The INCB has been criticised for years for taking a narrow, textual approach to the treaties in its care and ignoring broader public health and social imperatives. This year Spanish drug policy researcher Kenzi Riboulet-Zemouli wrote that the "INCB seems to be developing its Guidelines in a vacuum – contrary to UNODC’s Human Rights recommendations." He has also raised concerns that the INCB is treating cannabis the way it treats opium under the 1961 convention – that is, regarding cannabis flower and resin solely as an API (active pharmaceutical ingredient) for pharmaceutical medicines, and not as either contemporary or traditional medicines in themselves.
This would have implications for the countries – including New Zealand and Australia – whose medicinal cannabis regimes permit and regulate whole flower products.
Other complaints include the view that that the INCB is over-reaching its mandate and should be at the least involving other UN agencies such as the WHO and the Food and Agriculture Organisation, that it does not appear to be heeding its human rights responsibilities as a UN agency and – more than anything – that it has been almost completely secretive and has shut out legitimate stakeholders in civil society.
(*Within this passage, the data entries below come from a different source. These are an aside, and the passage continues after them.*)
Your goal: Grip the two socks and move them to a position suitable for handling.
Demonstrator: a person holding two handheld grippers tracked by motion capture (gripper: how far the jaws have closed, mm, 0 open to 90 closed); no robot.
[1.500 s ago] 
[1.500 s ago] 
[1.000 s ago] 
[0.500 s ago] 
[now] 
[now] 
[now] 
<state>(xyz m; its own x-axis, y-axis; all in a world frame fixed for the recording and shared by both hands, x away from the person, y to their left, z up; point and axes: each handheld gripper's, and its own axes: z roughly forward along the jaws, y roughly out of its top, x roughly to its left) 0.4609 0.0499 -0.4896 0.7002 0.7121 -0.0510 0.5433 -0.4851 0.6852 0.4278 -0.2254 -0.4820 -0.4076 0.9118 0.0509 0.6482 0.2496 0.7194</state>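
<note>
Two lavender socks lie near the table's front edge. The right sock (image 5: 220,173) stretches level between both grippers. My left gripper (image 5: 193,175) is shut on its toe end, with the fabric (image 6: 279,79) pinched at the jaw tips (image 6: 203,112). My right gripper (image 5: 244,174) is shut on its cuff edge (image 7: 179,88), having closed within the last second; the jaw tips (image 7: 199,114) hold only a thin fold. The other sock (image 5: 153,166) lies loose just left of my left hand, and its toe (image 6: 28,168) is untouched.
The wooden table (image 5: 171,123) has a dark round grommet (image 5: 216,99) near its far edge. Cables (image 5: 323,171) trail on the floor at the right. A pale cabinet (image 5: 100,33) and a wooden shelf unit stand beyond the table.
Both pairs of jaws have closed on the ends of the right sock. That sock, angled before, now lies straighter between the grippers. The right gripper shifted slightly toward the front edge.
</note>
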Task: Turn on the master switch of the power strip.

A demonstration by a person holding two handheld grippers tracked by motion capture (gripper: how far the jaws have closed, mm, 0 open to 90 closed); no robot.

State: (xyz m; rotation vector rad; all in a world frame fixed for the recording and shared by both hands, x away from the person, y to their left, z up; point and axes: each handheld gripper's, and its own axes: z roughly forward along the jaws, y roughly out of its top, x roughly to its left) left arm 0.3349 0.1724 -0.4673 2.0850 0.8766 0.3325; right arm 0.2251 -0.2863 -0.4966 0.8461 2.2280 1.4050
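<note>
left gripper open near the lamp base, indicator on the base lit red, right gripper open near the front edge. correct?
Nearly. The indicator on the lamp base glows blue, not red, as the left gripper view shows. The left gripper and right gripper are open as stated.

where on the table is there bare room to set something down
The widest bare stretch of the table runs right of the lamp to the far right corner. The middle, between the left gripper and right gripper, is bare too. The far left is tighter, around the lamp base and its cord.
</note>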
In many ways, this is all long-established business as usual for the United Nations and drugs. The entire UN drug control system is subject to a divide centred on human rights. The country members of the CND who opposed supporting any of the World Health Organisations – including Russia, China and Iraq – represent a block on the wishes of countries, like New Zealand, who believe human rights should play a central role in drug policy.
The INCB has been increasingly ignored by members of the latter group of countries, and the guidelines will not be compulsory. But they represent an opportunity to bring some order to a burgeoning global medical cannabis sector – and, if civil society has its way, improve the way cannabis in general is controlled – and it would clearly be desirable that they are fit for purpose.
Well, the open letter to António Guterres did at least get a prompt reply. In this press conference video, his spokesman says: "As a matter of principle the Secretary General always believes that civil society should be heard and should be given space to express their opinion." We can only hope the INCB listens.